Pour le meilleur ou pour le pire, la réponse était arrivée tout de suite.

« Père, un énorme pouvoir magique vient du ciel. C’est une magie cérémonielle faite par des centaines de personnes ! » (Kuina)

Kuina avait dit cela alors qu’elle concentrait tout son pouvoir magique dans ses mains qu’elle avait dirigées vers le ciel.

« Cela ne peut pas être. A-t-il l’intention de détruire ce bâtiment même alors que la famille royale est ici aussi !? » (Procell)

Nous nous attendions à ce qu’il y ait une attaque, mais pas à une telle extrémité où tout le monde dans le même bâtiment — y compris la famille royale — serait anéanti.

Néanmoins, l’attaque arrivait.

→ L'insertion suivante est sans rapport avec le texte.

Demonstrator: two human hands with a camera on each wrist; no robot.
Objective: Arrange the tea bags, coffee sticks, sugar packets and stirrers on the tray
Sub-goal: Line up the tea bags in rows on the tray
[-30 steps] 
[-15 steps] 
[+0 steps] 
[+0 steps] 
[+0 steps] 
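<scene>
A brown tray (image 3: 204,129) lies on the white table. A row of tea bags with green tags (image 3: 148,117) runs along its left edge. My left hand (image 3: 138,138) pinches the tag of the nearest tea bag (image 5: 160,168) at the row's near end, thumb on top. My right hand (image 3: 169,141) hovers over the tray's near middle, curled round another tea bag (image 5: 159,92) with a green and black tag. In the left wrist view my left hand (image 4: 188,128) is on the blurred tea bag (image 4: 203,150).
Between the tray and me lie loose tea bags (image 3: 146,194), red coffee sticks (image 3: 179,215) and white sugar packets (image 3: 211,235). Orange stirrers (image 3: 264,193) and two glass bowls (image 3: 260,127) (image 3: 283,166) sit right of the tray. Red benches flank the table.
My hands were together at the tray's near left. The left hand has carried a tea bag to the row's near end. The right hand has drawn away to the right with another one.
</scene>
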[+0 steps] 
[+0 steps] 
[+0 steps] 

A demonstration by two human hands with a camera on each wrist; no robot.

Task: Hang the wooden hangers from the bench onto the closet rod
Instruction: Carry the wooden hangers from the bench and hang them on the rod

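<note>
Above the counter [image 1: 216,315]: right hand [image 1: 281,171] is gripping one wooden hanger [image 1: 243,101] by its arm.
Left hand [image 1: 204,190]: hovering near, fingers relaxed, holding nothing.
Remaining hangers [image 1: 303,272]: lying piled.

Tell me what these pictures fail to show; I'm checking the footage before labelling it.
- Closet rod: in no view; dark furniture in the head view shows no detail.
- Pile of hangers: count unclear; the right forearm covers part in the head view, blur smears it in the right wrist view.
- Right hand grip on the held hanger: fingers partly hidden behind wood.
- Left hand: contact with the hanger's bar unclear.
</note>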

C’était un pilier de lumière qui possédait l’attribut sacré.

Il avait percé le plafond comme si de rien n’était.

« Je ne vais pas vous laisser tuer, Père ! » (Kuina)

Kuina avait érigé une barrière de flammes. Cependant, les flammes n’étaient à l’origine pas conçues pour la défense. En outre, l’attaque en question était une magie cérémonielle qui devait être préparée par plusieurs centaines d’individus. Il était impossible que sa barrière tienne.

Elle avait ensuite utilisé ses flammes rouge-or et s’en était revêtue. Même avec cela cependant, il était impossible que la colonne de lumière soit repoussée. Mais alors, comme conscient de cela, Kuina me regarda et me sourit avec un visage plein de détermination. Elle avait ensuite sauté sur moi, avait repoussé les membres de la famille royale qui me retenaient et m’avait poussé elle-même.

« Même si Kuina meurt, Kuina protégera Père. Père, désolé, je ne pense pas que Kuina puisse rester avec toi pour toujours. » (Kuina)

Après qu’elle l’ait dit, elle s’était transformée en une renarde géante qui me couvrait de toutes part. Utilisant le pouvoir magique qui lui restait, elle avait durci sa fourrure dorée.

Peu après, le pilier de lumière l’avait touché de plein fouet.